Pete LongTechnical ConsultantCommented:
Windows is losing time

The usuall reason this happens is, the BIOS back up battery (on the motherboard) needs replacing.

This is not a technical job dont panic, remove the case from your PC and look on the motherboard for a battery, its a big round flat lithium battery (like a large watch battery)

usually its a CR2025 battery, (but check yours to be sure) This is what it looks like
http://shopping.netsuite.com/app/site/site.nl/c.ACCT84789/sc.2/category.155/it.A/id.1314/.f

After the battery has been replaced there will be a LOT of error messages when you first boot the PC, you will need to enter the BIOS (at first boot by pressing F1, F2 Del or Esc, watch the screen for instructions) and reset the time, - look for "load system defaults if you get stuck"

**********

Sometimes the time is incorrect because the power settings are incorrect.

If you upgrade your motherboard and do not reinstall fresh Windows, the motherboard resources from the old one are inherited into the new system.

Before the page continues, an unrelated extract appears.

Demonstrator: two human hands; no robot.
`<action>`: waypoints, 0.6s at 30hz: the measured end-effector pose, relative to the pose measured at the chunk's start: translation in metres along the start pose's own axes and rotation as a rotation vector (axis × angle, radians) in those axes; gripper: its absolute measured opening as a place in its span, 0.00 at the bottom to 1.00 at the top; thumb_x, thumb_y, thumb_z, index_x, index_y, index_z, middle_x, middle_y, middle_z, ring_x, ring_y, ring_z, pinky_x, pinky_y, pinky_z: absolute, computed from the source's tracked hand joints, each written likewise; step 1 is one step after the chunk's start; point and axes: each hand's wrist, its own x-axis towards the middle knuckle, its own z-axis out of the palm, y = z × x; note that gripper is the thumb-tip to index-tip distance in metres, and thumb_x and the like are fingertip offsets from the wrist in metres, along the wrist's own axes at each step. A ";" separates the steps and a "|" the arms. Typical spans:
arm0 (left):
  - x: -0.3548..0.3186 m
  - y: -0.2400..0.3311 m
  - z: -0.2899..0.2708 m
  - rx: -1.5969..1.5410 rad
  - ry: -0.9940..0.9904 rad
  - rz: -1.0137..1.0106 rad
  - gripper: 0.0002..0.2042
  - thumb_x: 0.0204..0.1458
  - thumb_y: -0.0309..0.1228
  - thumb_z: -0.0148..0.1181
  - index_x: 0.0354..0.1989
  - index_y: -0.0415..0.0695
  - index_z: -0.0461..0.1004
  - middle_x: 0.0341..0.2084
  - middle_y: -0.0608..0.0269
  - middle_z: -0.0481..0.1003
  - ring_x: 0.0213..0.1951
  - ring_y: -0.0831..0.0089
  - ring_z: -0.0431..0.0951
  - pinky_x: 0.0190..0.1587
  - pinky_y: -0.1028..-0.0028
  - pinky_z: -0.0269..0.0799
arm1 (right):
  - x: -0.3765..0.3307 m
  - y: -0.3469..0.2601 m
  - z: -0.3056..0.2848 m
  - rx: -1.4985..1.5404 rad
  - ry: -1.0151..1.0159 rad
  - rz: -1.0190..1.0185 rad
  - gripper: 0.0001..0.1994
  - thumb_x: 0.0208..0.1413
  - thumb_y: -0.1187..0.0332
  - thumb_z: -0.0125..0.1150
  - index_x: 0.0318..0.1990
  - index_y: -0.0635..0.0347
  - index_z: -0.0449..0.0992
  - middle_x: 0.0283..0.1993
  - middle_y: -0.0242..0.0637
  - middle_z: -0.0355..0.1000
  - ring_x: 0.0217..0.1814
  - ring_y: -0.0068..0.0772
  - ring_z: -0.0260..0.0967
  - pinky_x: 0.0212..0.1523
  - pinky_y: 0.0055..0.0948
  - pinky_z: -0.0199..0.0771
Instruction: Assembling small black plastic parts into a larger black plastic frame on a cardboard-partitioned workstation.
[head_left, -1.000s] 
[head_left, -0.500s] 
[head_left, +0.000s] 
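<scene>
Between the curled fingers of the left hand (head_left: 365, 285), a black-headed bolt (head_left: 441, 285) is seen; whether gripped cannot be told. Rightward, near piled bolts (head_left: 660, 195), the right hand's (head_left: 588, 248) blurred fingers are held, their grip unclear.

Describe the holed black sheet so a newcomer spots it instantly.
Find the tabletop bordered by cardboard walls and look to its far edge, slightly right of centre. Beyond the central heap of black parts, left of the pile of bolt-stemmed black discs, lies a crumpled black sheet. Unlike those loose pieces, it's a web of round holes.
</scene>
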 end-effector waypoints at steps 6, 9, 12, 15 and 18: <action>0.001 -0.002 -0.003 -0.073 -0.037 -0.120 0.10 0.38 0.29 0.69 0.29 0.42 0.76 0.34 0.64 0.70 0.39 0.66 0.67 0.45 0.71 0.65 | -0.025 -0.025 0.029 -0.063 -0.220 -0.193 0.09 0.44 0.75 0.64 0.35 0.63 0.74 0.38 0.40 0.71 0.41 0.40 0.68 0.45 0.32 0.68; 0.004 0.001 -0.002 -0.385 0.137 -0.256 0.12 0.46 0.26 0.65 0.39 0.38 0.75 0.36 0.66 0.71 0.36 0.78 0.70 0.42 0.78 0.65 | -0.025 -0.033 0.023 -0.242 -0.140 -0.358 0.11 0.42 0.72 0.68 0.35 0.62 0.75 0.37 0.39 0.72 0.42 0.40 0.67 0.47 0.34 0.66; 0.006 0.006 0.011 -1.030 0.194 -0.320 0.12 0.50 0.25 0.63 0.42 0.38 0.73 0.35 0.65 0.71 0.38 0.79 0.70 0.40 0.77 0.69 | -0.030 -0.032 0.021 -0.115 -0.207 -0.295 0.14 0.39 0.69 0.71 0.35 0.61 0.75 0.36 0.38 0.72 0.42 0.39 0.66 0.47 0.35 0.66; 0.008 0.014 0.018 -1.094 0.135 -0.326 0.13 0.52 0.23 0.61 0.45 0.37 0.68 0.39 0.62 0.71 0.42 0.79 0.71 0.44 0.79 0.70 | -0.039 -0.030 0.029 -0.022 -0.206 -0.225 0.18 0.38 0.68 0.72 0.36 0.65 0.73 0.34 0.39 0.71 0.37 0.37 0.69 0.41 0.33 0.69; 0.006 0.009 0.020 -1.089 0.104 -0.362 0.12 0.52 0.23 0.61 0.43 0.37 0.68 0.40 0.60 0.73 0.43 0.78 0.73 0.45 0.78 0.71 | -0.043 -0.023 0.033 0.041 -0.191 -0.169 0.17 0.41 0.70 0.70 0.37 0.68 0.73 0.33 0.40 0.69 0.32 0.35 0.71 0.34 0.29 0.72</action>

Many of these components work because they might be backwards compatible; furthermore, components like APM (Advanced Power Management) do not work properly and cause mysterious effects. In my case, every time the computer went into sleep mode, when it woke up it kept the same time when it went to sleep.

Edit the registry key:
HKEY_LOCAL_MACHINE\Software\Microsoft\Windows\CurrentVersion\Detect
and add the following STRING VALUE:   ACPIOption=1
Reboot the machine and this should do it.
I do not know if this would be a factor but I got rid first of APM from my devices.

http://thetechnozone.com/pcbuyersguide/hardware/motherboards/clock-losing-time.html



*****Links*****

Does anybody really know what time it is?
http://zdnet.com.com/2100-1107-941411.html

http://support.microsoft.com/default.aspx?scid=kb;en-us;189706
Windows Clock on Taskbar and in Date/Time Tool Loses Time

CLOCK LOSING TIME
http://home.earthlink.net/~leetutor/FixWin/Hardware/clock.htm (From our own LeeTutor - I Think)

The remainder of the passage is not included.